Problem requirements
Give back exactly the lines of the data below, starting with the line that has "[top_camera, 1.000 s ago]" and going on through the line that has "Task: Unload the".

Information provided
--------------------

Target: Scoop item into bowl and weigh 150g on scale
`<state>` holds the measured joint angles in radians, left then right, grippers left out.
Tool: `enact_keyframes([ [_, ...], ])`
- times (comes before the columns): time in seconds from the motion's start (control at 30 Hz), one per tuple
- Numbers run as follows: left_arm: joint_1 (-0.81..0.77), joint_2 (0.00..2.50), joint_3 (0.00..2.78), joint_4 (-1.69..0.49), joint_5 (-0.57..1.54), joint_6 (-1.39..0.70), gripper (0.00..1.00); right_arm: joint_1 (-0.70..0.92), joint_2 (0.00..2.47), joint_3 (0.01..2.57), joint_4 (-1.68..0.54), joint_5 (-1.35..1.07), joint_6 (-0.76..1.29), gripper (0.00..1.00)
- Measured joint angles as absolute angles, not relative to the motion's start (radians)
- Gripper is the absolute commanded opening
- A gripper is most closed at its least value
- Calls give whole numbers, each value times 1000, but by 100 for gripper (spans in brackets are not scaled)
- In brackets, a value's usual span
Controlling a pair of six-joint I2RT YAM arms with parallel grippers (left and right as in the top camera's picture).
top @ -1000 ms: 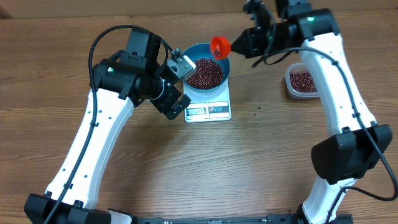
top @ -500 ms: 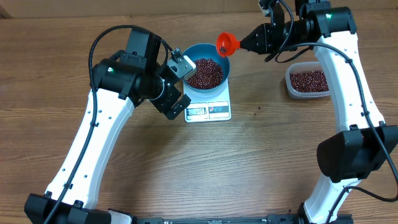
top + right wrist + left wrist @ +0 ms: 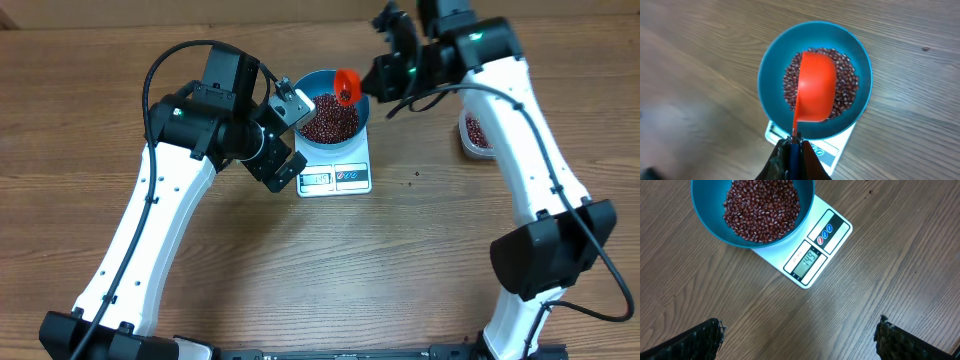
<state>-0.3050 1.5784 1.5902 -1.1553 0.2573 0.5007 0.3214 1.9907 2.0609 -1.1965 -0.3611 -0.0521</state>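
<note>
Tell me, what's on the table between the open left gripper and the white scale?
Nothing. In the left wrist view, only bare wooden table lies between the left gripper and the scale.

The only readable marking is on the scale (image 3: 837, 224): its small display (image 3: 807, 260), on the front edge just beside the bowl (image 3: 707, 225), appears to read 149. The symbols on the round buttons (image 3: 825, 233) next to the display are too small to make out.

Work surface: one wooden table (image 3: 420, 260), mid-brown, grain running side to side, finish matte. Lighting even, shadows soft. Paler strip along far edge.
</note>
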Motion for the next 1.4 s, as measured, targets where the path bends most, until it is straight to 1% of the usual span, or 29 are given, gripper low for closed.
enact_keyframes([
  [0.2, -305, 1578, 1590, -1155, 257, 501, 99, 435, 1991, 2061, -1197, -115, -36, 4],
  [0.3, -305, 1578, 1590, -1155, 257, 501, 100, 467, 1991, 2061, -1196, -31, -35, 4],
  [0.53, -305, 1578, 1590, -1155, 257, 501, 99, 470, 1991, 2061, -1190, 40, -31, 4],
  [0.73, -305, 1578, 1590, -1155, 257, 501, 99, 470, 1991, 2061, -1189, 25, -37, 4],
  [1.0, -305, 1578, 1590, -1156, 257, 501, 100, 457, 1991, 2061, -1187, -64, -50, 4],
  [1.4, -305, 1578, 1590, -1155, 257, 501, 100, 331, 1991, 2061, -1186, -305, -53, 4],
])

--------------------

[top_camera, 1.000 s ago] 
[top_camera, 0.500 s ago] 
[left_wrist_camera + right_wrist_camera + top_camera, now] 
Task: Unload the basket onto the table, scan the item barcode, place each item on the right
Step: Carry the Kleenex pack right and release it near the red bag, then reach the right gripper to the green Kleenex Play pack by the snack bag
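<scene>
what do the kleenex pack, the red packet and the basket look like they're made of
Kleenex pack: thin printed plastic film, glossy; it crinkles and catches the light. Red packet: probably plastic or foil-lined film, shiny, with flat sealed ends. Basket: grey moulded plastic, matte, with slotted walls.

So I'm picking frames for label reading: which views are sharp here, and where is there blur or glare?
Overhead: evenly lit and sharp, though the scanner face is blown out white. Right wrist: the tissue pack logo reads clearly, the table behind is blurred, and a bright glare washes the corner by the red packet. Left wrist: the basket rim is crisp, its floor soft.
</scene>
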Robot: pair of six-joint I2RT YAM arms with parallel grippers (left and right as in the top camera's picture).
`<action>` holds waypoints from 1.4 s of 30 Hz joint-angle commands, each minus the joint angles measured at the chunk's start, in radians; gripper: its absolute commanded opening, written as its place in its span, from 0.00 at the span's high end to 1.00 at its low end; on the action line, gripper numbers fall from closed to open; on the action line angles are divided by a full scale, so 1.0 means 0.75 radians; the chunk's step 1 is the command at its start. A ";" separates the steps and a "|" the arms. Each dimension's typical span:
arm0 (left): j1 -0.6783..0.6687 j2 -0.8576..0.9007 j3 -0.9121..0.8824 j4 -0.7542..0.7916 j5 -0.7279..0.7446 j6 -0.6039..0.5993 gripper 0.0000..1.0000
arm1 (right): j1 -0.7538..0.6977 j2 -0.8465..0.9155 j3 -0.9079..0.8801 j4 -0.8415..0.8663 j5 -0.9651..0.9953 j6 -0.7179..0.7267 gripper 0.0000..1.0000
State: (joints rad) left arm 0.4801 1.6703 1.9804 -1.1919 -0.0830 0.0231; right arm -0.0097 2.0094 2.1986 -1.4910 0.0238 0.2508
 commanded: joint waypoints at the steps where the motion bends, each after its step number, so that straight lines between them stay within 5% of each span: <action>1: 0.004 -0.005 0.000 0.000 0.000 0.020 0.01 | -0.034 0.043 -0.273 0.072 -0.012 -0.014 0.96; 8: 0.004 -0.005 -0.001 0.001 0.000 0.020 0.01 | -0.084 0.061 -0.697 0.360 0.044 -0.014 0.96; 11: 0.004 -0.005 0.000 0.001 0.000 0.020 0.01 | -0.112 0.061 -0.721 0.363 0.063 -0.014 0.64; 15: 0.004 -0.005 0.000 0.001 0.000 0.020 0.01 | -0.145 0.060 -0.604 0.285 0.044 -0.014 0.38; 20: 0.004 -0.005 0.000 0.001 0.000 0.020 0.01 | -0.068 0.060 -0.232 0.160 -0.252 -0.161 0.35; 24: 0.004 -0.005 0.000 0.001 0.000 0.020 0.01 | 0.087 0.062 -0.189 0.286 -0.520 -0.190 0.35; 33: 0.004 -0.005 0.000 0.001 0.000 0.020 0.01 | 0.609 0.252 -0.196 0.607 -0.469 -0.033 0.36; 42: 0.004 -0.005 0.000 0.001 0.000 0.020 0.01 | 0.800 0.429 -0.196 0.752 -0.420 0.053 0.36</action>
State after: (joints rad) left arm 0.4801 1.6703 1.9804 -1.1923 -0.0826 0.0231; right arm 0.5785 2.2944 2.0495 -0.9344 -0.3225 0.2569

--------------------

Written solution
[top_camera, 1.000 s ago] 
[top_camera, 0.500 s ago] 
[left_wrist_camera + right_wrist_camera + top_camera, now] 
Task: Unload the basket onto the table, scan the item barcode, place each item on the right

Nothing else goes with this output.